It is with great sadness that we heard of the passing of Erik Olin Wright, Honorary Professor to the Department of Political Economy at the University of Sydney since 2015 but with ties going back much longer, on 22 January 2019.
In 2015 Erik delivered the 8th annual Wheelwright Lecture entitled “Challenging (and maybe transcending) Capitalism through Real Utopias”, as Vilas Distinguished Professor of Sociology at the University of Wisconsin-Madison. Still perhaps the most well-attended lecture in the long-running series with close to 500 audience members present, Erik delivered an address for the Wheelwright Lecture that was marked by all his strengths, being full of erudition and clarity, emancipatory knowledge of viable alternatives, and Marxist commitment to solidarity and human compassion. The signature 4×4 table of anti-capitalist struggle that guided his lecture sparked long and lively debates between attendees and Erik on whether to tame, smash, escape or erode capitalism in the Q&A and at the accompanying social event.

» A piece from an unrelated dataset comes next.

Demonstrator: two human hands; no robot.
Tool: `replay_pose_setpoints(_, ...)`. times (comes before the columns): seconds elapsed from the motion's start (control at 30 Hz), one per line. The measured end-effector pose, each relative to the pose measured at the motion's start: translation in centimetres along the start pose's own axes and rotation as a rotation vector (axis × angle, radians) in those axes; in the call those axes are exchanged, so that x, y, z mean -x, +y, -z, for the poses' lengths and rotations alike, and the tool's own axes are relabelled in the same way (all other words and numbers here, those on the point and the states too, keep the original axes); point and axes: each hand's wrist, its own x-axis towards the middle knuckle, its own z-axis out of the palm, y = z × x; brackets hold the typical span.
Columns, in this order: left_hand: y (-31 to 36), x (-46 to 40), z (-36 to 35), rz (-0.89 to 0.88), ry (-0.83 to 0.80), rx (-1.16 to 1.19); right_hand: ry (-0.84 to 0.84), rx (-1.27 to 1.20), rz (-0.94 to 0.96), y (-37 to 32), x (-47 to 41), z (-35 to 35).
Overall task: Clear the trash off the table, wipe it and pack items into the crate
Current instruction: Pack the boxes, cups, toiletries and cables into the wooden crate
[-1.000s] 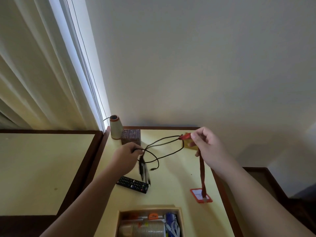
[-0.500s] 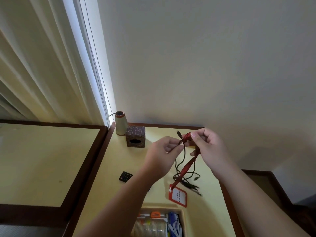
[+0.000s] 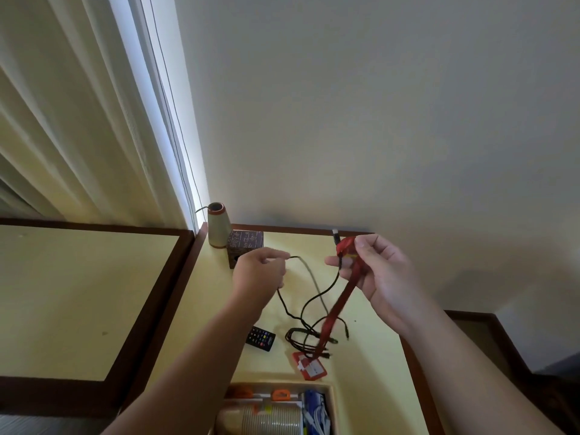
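1. Pale wall and curtain back a yellow tabletop (image 3: 219, 309) set in the corner.
2. Half a second ago the two hands met at one spot; now the left hand (image 3: 260, 273) has drawn away to the left, pinching the black cable (image 3: 317, 301) between curled fingers.
3. The right hand (image 3: 375, 274) grips the red lanyard (image 3: 342, 304) and the cable's plug end at its fingertips.
4. Between them the cable sags in loops down to the tabletop, and the lanyard's red badge holder (image 3: 310, 365) rests just beyond the crate (image 3: 333, 403), beside the remote (image 3: 260, 338).
5. Judged from this, cable and lanyard are being pulled apart; neither is packed yet, and the crate already holds several items.
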Motion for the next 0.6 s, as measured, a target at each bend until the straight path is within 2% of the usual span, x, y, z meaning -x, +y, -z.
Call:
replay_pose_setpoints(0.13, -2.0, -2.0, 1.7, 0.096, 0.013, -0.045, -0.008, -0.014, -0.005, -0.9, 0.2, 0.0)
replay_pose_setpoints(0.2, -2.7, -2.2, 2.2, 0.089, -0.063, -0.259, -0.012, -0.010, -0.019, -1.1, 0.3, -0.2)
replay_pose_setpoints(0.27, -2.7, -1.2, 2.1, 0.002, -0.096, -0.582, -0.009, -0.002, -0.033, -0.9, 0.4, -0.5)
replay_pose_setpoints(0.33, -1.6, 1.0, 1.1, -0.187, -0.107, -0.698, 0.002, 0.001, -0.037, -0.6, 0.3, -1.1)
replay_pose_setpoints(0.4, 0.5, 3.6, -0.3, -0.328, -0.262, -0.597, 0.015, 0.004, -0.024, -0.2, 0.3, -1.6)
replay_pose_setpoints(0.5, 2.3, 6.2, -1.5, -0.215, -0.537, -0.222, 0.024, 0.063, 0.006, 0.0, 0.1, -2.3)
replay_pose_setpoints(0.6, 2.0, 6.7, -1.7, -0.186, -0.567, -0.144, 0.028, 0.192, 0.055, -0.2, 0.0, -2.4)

Aside from the marquee occasion of the Wheelwright Lecture, Erik brought his energy and commitment to the Department through a bumper set of events revolving around his work and experience. Erik’s commitment to collective intellectual work was shown when he invited colleagues at Sydney to gather for a workshop to discuss the implicit social theory in Pope Francis’ Encyclical on the environment, to inform his contribution on the issue later published in Nature Climate Change. This commitment extended to engaging with the work of other colleagues, as shown by his dedicated seminar on Sociological Marxism, which responded to Adam David Morton’s article on the topic with some mind-bending debate on the philosophy of internal relations. Most importantly, Erik generously supported students in the Political Economy Honours, Master’s and PhD programs by running masterclasses including ‘speed dating’ sessions where he would enthusiastically dive into any and all thesis topics for ten minutes at a time (ending with his duck-quacking phone alarm) with the aim of solving research problems.

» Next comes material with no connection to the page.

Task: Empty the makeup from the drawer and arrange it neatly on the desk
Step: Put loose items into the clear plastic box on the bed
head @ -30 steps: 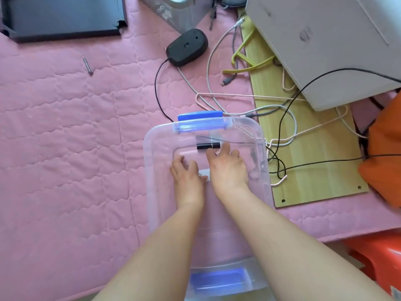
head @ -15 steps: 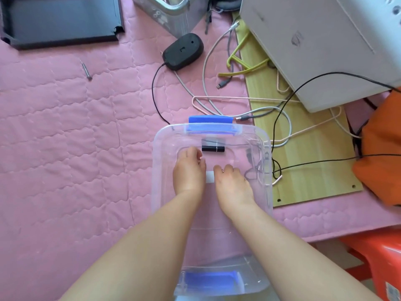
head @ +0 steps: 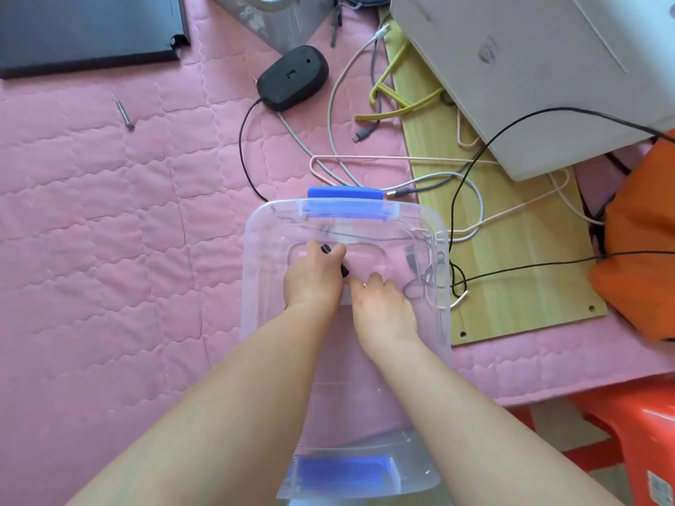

The above contemporary developments build on Erik’s longstanding and pathbreaking scholarship. Erik was perhaps the most significant contributor to our understanding of class since E.P. Thompson inter alia in publications such as Class, Crisis and the State and Understanding Class. He sought to update Marx’s theory of class to understand a changing capitalist society and he extended Marx’s incomplete formulation of class into a more precise analytical tool. Throughout his life he pioneered new ways of understanding class and brought Marxism into productive conversation with other traditions of thought.
In the 1970s he put forward the concept of ‘contradictory locations within class relations’. It was an attempt to adapt Marxist theory to a changing capitalist economy – especially the growth of white-collar workers in the advanced capitalist countries or what others called the ‘professional managerial class’ or ‘new middle class’. Erik took Marx’s basic formulation of the social relations of production as the defining element of class but argued that people could occupy contradictory positions within these relations. Some workers, for example, relied upon waged work, yet enjoyed significant autonomy, or exercised managerial control over others and this affected their interests, and their relations to both capital and labour. It had a profound influence upon Marxist studies of class in particular, and became a touchstone on the topic.

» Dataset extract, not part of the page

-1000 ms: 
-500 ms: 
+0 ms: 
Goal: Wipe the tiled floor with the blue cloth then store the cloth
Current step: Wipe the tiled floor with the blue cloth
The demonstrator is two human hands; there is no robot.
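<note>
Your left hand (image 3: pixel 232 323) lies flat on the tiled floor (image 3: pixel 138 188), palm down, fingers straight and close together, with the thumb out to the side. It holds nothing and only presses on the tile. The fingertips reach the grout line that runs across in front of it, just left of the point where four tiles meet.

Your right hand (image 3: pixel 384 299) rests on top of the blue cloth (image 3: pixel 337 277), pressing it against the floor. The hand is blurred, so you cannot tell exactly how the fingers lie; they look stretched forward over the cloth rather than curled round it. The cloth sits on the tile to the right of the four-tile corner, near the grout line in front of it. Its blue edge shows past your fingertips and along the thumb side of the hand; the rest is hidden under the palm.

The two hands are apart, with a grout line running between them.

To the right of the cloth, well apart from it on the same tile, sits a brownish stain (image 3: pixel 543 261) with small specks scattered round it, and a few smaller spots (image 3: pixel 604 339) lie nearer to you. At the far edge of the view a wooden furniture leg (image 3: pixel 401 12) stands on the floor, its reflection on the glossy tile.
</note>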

In the 1990s, although still working on the same core problem, Erik jettisoned the concept of ‘contradictory locations’ in favour of a more nuanced schema, notably evident in The Debate on Classes. Class, Erik reasoned, was defined by one’s relationship to the forces of production but it was cut by one’s position of authority and one’s skill and how this articulated with the labour market. While Marxist at its core, the Weberian influence was obvious and this wasn’t to everyone’s taste. Yet Wright continued his iconoclastic approach in the early twenty-first century by arguing that each of the major conceptual approaches to class – the Marxist, the Weberian and the stratificationist – was useful in understanding particular elements of class, but that no single tradition was capable of apprehending actually existing class formations in their complexity. While arguing for the superiority of Marxism as the only theory of class that recognised the centrality of exploitation to the production of value, which linked production with exchange and contained a normative agenda for human emancipation, he simultaneously recognised that Marxism alone didn’t possess the requisite tools for apprehending the multifaceted phenomenon of economic class under capitalism.
Throughout his career Erik was unflinching in his commitment to a rigorous and intellectually defensible Marxism, shorn of metaphysics and obfuscation – to a ‘no bullshit’ Marxism, as the analytical Marxist tradition, in which he participated, has been described.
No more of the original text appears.